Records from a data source
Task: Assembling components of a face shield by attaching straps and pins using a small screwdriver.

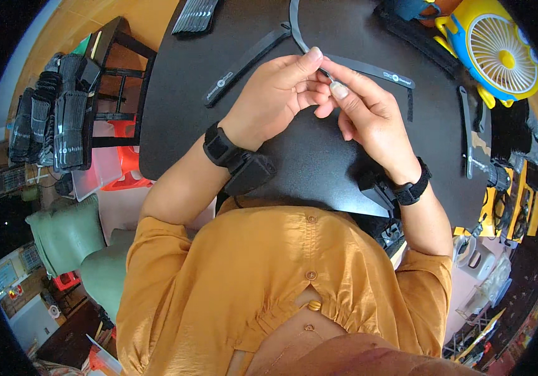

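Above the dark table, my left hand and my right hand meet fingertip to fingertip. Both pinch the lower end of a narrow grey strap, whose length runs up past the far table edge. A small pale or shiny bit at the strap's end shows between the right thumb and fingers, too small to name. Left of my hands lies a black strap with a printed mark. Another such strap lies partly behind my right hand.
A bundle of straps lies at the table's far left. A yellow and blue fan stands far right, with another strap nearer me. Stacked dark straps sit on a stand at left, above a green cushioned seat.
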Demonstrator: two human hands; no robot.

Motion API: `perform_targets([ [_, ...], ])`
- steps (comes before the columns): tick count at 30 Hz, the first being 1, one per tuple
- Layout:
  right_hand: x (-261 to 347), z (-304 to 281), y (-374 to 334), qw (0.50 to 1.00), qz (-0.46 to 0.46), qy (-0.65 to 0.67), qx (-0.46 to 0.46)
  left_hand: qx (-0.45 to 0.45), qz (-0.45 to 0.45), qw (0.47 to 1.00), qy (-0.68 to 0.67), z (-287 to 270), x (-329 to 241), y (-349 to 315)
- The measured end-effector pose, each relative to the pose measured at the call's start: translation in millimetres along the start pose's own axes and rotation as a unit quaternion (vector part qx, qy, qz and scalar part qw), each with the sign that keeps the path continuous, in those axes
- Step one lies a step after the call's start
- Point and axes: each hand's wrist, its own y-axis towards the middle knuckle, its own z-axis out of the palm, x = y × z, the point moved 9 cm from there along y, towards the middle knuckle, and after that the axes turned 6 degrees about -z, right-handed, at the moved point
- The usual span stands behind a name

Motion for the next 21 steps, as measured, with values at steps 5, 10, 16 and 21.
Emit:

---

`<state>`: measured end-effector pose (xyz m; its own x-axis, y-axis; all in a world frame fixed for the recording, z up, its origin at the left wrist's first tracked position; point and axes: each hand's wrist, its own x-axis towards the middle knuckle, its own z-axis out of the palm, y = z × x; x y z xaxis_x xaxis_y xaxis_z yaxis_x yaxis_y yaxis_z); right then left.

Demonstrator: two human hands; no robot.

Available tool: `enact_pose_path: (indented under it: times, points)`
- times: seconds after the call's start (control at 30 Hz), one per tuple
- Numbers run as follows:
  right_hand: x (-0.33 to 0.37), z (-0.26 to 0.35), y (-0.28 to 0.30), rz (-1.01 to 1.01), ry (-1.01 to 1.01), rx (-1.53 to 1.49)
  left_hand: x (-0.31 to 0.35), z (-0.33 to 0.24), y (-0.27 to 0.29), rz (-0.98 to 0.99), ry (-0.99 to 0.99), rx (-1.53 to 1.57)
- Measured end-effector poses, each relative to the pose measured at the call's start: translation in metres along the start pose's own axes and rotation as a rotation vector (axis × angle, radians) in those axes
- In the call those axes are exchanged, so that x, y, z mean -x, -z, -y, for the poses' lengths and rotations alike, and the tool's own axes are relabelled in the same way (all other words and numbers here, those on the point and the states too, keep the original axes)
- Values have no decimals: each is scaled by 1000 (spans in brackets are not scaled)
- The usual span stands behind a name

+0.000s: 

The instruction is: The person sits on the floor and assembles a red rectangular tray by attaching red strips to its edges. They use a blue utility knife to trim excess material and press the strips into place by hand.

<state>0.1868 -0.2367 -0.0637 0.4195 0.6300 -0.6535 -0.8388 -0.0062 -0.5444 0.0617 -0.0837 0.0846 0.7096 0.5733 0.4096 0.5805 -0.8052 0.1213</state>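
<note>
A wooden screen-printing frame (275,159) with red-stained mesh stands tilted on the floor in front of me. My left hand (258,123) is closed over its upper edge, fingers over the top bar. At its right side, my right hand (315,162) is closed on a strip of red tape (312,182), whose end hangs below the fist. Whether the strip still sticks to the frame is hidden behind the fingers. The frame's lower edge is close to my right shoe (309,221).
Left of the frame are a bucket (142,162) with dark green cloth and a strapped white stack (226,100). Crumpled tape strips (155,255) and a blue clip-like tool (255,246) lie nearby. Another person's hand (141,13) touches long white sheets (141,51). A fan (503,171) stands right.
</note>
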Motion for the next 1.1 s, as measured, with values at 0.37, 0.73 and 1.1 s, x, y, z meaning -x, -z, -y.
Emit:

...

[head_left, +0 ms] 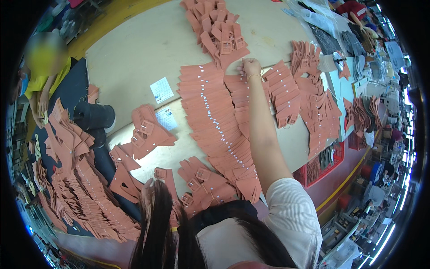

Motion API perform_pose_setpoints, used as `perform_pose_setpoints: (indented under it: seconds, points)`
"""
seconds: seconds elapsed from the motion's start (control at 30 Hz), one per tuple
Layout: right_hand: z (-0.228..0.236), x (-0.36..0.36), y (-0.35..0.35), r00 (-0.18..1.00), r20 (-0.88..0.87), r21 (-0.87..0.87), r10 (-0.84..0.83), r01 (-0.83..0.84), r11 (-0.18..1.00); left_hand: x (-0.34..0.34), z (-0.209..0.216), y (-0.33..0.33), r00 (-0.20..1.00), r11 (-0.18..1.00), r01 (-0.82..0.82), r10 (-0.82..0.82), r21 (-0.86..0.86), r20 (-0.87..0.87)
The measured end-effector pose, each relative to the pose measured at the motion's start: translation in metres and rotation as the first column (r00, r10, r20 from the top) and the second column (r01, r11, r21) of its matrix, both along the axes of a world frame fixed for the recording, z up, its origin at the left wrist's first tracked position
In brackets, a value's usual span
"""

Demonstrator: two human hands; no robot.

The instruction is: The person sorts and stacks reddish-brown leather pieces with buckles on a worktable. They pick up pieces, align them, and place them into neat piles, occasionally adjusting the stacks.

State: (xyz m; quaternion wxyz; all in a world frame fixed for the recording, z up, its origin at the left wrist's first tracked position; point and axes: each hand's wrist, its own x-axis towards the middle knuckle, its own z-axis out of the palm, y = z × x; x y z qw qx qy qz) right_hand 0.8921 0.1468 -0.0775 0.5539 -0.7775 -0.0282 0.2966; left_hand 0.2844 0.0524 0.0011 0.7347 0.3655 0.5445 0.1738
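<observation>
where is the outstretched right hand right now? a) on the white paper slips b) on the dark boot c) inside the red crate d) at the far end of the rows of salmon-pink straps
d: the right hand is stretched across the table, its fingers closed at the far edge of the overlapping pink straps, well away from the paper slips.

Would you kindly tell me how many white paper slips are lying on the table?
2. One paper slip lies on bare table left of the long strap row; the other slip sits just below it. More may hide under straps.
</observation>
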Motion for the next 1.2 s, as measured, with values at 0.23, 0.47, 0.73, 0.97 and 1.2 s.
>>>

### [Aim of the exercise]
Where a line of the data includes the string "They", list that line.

### [Result of the exercise]
The instruction is: The person sits on the floor and assembles a red rectangular tray by attaching red strips to its edges. They use a blue utility knife to trim excess material and press the strips into place by hand.
The instruction is: The person sorts and stacks reddish-brown leather pieces with buckles on a worktable. They pick up pieces, align them, and place them into neat piles, occasionally adjusting the stacks.

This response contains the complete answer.